• _The problem_
Whenever a line in the entries includes the word "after", copy that line out.

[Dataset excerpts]

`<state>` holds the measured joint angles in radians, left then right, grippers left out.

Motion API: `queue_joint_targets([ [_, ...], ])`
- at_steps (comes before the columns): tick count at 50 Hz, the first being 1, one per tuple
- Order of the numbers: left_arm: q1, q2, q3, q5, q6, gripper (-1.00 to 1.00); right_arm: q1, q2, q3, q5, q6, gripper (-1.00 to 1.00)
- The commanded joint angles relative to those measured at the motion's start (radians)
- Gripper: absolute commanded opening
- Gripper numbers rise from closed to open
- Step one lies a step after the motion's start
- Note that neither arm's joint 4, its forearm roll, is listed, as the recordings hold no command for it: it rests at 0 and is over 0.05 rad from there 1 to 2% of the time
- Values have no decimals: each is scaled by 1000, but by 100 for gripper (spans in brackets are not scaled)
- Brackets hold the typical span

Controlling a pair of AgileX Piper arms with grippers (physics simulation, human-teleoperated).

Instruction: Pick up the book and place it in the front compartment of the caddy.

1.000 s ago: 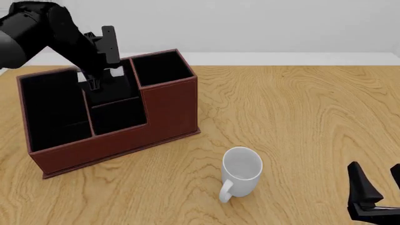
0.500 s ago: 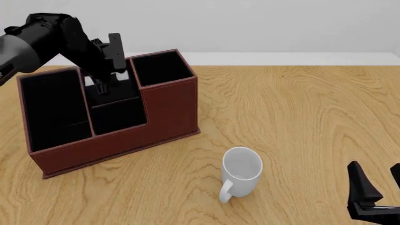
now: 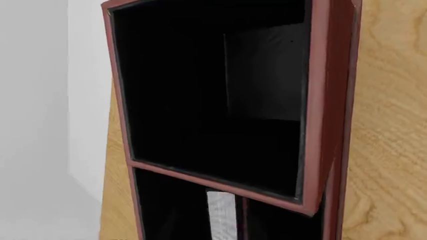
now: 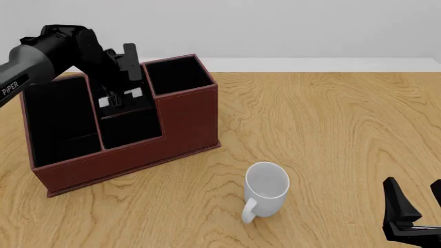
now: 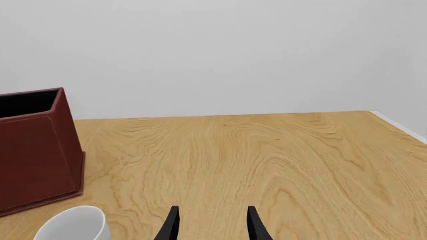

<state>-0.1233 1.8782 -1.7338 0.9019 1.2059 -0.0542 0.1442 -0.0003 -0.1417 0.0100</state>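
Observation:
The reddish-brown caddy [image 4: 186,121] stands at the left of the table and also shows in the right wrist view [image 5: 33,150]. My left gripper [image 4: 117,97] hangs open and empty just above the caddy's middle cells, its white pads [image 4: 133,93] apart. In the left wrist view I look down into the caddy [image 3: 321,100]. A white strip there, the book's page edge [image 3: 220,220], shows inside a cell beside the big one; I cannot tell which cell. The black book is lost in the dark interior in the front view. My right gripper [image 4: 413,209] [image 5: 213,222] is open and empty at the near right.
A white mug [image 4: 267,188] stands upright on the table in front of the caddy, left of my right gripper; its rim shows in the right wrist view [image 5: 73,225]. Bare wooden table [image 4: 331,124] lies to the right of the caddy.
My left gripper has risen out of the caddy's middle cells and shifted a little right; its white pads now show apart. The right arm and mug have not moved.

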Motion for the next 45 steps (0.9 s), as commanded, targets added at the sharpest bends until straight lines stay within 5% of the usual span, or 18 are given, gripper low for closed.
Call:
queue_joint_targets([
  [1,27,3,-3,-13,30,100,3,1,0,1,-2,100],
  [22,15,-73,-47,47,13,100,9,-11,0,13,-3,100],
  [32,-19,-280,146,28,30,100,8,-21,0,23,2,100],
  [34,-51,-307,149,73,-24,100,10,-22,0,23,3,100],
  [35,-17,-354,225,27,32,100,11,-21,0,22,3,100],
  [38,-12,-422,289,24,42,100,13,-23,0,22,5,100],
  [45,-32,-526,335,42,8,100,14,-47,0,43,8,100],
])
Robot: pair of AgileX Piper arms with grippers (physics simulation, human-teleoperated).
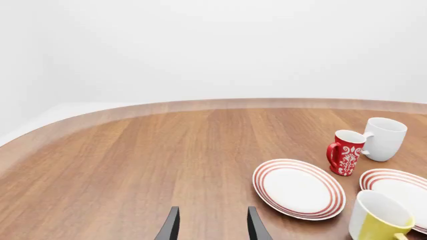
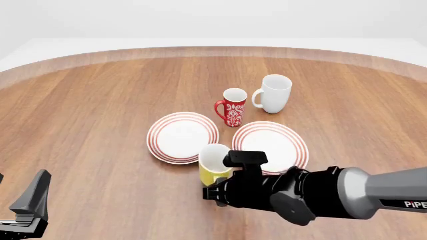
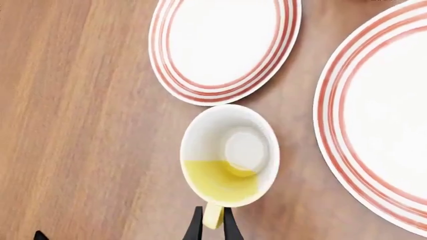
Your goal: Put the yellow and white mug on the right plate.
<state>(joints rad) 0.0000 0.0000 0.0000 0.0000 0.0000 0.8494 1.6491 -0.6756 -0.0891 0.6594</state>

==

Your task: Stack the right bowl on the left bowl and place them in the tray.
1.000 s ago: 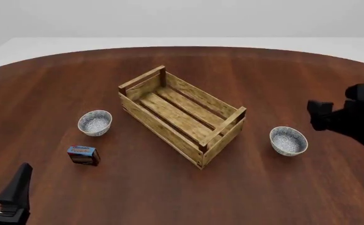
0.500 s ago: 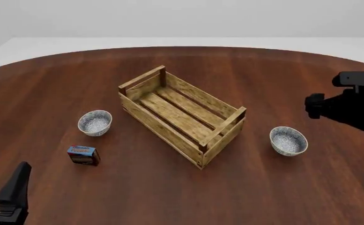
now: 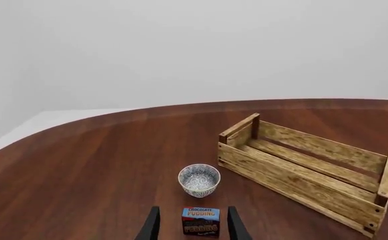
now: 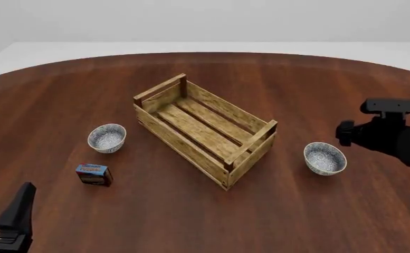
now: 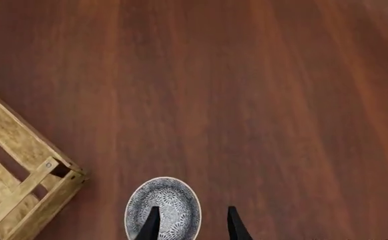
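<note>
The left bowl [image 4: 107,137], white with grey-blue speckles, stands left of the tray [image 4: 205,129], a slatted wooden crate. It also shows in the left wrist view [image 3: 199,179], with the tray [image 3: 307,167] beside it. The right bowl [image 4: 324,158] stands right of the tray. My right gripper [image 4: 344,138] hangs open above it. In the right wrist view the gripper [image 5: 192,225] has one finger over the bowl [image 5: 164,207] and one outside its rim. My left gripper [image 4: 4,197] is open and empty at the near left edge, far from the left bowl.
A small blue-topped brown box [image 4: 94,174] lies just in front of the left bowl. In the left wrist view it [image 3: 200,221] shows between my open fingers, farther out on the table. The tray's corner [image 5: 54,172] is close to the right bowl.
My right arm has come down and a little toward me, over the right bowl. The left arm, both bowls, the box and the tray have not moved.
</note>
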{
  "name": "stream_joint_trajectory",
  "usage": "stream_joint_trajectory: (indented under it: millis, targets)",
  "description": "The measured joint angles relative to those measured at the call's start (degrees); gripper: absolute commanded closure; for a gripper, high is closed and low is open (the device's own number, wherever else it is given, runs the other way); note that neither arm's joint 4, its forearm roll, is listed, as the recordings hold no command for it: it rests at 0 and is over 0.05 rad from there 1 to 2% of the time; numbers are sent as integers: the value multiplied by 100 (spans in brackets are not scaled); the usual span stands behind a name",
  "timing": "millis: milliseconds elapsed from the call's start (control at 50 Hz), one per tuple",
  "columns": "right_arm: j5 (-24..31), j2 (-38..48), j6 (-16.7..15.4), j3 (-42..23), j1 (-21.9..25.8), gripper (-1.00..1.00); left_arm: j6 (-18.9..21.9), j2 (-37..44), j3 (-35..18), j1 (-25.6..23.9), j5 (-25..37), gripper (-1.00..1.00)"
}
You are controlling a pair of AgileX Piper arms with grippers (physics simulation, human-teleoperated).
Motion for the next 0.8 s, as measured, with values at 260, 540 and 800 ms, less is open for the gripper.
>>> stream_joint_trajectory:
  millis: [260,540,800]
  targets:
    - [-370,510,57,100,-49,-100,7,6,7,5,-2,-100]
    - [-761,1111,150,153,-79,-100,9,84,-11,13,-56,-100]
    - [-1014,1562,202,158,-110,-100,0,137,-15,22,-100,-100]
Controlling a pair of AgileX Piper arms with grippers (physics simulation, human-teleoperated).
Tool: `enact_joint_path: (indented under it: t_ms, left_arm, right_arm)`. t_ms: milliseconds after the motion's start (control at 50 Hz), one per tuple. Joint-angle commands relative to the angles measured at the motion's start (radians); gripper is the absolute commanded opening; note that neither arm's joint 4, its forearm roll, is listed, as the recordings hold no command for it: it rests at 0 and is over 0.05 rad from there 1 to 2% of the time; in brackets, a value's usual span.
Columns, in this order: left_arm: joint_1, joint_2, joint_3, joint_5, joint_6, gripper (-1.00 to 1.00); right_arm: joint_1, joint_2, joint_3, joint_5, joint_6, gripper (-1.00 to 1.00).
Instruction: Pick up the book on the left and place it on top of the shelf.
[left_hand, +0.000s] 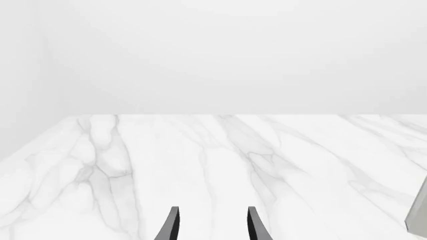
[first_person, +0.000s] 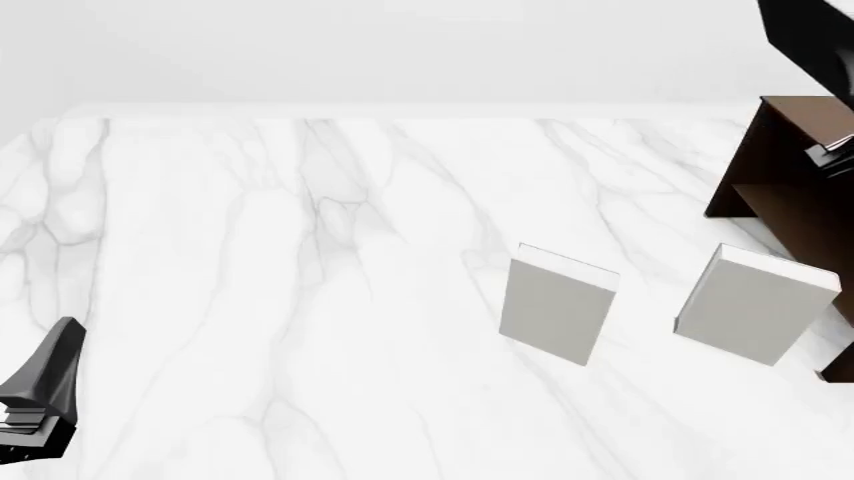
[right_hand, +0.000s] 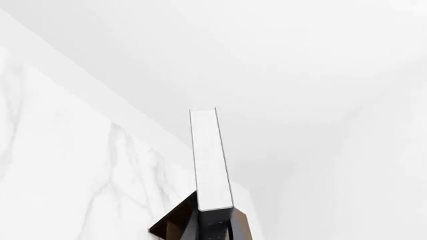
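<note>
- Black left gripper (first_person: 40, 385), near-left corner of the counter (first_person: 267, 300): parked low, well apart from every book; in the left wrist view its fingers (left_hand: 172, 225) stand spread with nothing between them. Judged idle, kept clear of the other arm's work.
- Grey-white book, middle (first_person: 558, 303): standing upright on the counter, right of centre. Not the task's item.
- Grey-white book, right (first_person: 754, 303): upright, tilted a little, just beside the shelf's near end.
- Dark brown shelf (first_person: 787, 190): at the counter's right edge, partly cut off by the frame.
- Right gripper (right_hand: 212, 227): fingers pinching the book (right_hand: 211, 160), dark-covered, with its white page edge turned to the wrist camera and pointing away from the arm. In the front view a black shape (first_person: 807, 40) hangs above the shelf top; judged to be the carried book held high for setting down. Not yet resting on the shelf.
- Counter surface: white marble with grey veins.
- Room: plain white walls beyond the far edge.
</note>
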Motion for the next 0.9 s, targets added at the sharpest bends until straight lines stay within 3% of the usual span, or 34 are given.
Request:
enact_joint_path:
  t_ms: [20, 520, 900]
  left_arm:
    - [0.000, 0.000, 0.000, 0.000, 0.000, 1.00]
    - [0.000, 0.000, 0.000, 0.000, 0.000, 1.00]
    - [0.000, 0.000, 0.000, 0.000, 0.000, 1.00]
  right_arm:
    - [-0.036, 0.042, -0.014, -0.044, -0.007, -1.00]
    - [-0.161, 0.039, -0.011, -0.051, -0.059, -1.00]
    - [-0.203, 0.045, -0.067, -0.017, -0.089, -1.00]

• _Solution for this exercise_
- Step one lies a step after the motion's start
Tool: `enact_joint_path: (indented under it: t_ms, left_arm, right_arm)`. t_ms: milliseconds after the motion's start (control at 50 Hz), one per tuple. Joint-angle commands relative to the angles measured at the motion's start (radians); gripper is the absolute commanded opening; note that neither arm's joint 4, its forearm roll, is listed, as the recordings hold no command for it: it rests at 0 and is over 0.05 rad from there 1 to 2% of the time; in brackets, a value's usual span.

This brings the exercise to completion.